Now, on that basis, I will state that the first thing you have to do is not confuse yet again what you think you're saying about the baptized when you baptize them into what Scripture says about it. I believe the RB is confused about the Scriptural nature of the sign.

You implied, for instance, that if I were to hypothetically baptize a child or a spouse I would be saying of them that "...they are saved...." This is a typical straw man importation of Baptistic thinking into what the Scriptural view (read Reformed paedobaptist) is of the nature of the Sacrament. You believe that we are baptizing because we have information of the individual that indicates they are united to Christ in salvation and are therefore marked out by the sign because the sign is pointing _toward_ them and the Church is saying: "We are baptizing these people because we just discovered something inside this person that impels us to recognize their conversion and union with Christ."
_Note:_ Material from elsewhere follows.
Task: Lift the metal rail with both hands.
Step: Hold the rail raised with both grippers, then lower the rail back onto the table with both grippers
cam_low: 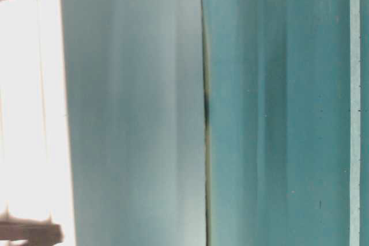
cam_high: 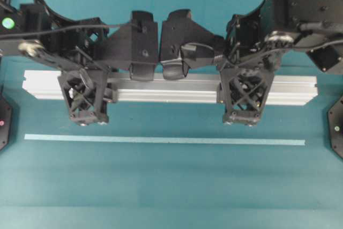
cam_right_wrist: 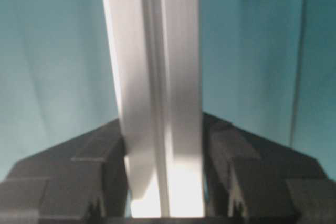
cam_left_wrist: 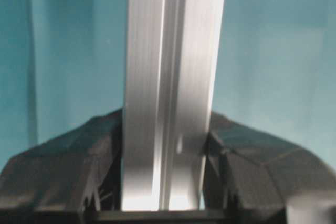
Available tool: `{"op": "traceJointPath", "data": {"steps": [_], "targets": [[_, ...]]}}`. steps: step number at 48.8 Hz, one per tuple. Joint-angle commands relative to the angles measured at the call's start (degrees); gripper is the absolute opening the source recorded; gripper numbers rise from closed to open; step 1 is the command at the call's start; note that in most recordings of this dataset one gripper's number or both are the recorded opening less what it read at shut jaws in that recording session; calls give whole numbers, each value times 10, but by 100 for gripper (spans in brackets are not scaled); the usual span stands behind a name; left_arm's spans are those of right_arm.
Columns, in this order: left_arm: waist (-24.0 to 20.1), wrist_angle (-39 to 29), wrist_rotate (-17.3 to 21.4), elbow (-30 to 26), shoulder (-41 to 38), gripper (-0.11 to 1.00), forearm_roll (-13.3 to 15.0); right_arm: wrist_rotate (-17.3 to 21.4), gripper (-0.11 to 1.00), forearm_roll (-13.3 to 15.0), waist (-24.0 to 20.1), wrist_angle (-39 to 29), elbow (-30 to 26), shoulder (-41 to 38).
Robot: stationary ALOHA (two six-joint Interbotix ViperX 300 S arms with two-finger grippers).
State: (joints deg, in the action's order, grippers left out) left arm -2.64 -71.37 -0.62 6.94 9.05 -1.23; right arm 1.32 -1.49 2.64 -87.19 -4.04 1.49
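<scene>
Across the middle of my overhead view the rail (cam_high: pixel 177 88) lies level from left to right over the teal bench (cam_high: pixel 171 186), with both arms reaching down onto it from the top edge. On my left wrist feed the left end effector (cam_left_wrist: pixel 165 177) is pinching the rail (cam_left_wrist: pixel 170 87): its two black fingers (cam_left_wrist: pixel 68 177) sit tight against the bar's two long sides, and the grooved silver face runs straight up the picture between them. My right wrist feed shows the same thing, the right end effector (cam_right_wrist: pixel 164 174) clamped on the rail (cam_right_wrist: pixel 157 77), one finger (cam_right_wrist: pixel 252 171) pressed to each side. From above, the left end effector (cam_high: pixel 86 97) grips a little way in from the rail's left end and the right end effector (cam_high: pixel 245 96) a little way in from the right end, so a short stub of bar sticks out past each one and a long bare stretch runs between them. Nearer to me in that view, a thin pale tape strip (cam_high: pixel 161 140) lies on the bench parallel to the rail and clear of it, just past the fingertips. I cannot tell from these pictures whether the rail is resting on the bench or raised off it. My table-level feed gives only blurred teal and a washed-out glare at the left, with neither rail nor arms readable.
</scene>
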Motion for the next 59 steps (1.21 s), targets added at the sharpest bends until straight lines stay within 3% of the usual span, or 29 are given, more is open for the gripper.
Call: {"op": "traceJointPath", "data": {"steps": [1, 16, 59], "targets": [[-3, 38, 2, 16, 12, 37, -3, -8, 45, 5, 2, 34, 37, 12], [-4, 114, -3, 103, 15, 37, -3, -10, 45, 5, 2, 146, 156, 25], [14, 306, -9, 250, -33, 37, -3, -15, 45, 3, -6, 316, 277, -24]]}}
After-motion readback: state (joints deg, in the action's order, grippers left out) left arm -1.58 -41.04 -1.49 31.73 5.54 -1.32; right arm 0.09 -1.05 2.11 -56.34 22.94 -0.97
As I stated in another thread, however, this not only speaks to a confusion over a sign that is not meant to point to the individual but it goes to a confusion of what a disciple is. After all, it is to _disciples_ that baptism belongs. If a person is a disciple in Christ's Church then they are to be baptized and taught. This is the nature of the Great Commission. Christ does not command the Apostles to look for evidences of mature fruit and then baptize. Discipleship itself, in the commission, implies simply that a person is under the training and authority of the Church. To the Baptist that is accustomed to confusing discipleship with union with Christ this is shocking and difficult to bear and this is also the reason why entire sections of Hebrews have to be recast as impossible hypotheticals because nobody could be a disciple (to their thinking) that is ever warned of being cut off because nobody is a disciple (to their thinking) unless they are already united to Christ.
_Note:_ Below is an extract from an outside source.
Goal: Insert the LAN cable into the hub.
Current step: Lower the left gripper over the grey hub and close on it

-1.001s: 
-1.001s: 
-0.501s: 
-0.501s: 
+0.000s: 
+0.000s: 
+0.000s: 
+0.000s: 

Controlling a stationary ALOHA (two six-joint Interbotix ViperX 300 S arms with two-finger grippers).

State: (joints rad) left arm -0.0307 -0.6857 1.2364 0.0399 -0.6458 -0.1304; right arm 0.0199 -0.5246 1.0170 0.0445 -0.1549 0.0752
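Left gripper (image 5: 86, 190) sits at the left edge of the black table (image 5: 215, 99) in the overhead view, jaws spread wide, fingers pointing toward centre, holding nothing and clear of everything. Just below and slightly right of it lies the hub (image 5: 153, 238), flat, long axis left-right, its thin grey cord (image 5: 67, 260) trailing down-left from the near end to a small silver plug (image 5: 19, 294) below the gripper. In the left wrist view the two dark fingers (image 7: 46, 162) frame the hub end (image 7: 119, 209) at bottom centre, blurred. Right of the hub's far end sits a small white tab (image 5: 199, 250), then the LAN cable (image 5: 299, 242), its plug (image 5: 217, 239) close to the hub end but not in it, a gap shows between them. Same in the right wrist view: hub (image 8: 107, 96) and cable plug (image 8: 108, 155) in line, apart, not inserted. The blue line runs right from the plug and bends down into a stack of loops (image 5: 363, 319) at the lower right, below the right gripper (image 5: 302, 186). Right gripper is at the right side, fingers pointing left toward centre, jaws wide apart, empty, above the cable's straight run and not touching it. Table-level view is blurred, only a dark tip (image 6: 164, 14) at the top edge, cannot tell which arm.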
As I also noted in another thread, the notion of discipleship implies a training in the fear and admonition of the Lord. Proverbs notes that the fear of the Lord is the beginning of wisdom and the pursuit of the things of God and Ecclesiastes sees it as the end. Again, however, a priori assumptions that discipleship must imply a certain, congnitive, mature expression of the elect causes the Baptist to be literally blind to the regular parallels in the NT where we are commanded to train our children in the fear and admonition of the Lord. I've pressed Baptists repeatedly on the basis for this training and it is always everything else as long as it's never called discipleship. Heaven and earth would have to move before any parallel to the Proverbs or the Psalms or Deuteronomy is admitted because our children might be our disciples in the home as long as we never call them Christ's disciples. What the material difference in that training is once the child decides he's going to jump the tracks and announce his discipleship within the visible Church? Nobody really articulates those points because those are matters of practical theology and RB theology deals primarily in the abstract in matters of the Covenant.

All that said, I am not an elder in Christ's Church. There are a variety of circumstances where, if the spouse of a believer presented herself to the Church to be baptized, it would be appropriate to baptize if she expressed willingness to be taught the things of God. If the spouse refused to submit to the teaching of the Church then she would be disqualified from baptism. It might be unsatisfactory for the Baptist who is looking to speak definitively of the heart of the person baptized but that is only because of the defect in thinking on the significance of this. Baptism is given to disciples. Discipleship does not imply a finished work.

Even the father of the epileptic admitted honestly to Christ that he sort of believed but needed help with his unbelief. Chris has repeatedly asserted some sort of presumption in our theology in this and other threads but, as has been demonstrated, the only parties that dangerously presume upon their profession are the RB's. If they took stock of the unbelief that yet resides in their hearts they might not be so sure that baptism should point within them but would be seeking a more comforting, and Biblical, sacramentology, that kept the significance of the Sacraments upon God's work and His promises.


----------



## Semper Fidelis

Assertion #1:


Pilgrim said:


> Related to this is the concept of "improving your baptism," the subject of WLC 167, which is about as clear example as there is of proceeding from an unwarranted assumption to a foregone conclusion. The assumption here being that baptism is essentially the same as circumcision and that the New Covenant is essentially the same as the Old. There is no scriptural support offered for this concept. (Edit: What I have in view here is those baptized in infancy, particularly.) I wonder why?


Assertion #2:


Pilgrim said:


> Another example is the injunction sometimes given by paedos to those struggling with assurance look to their baptism. That is little different than the "soul winner" telling someone to look to their decision card or that they walked the aisle and thus to never doubt their salvation. Rather, we should look to Christ.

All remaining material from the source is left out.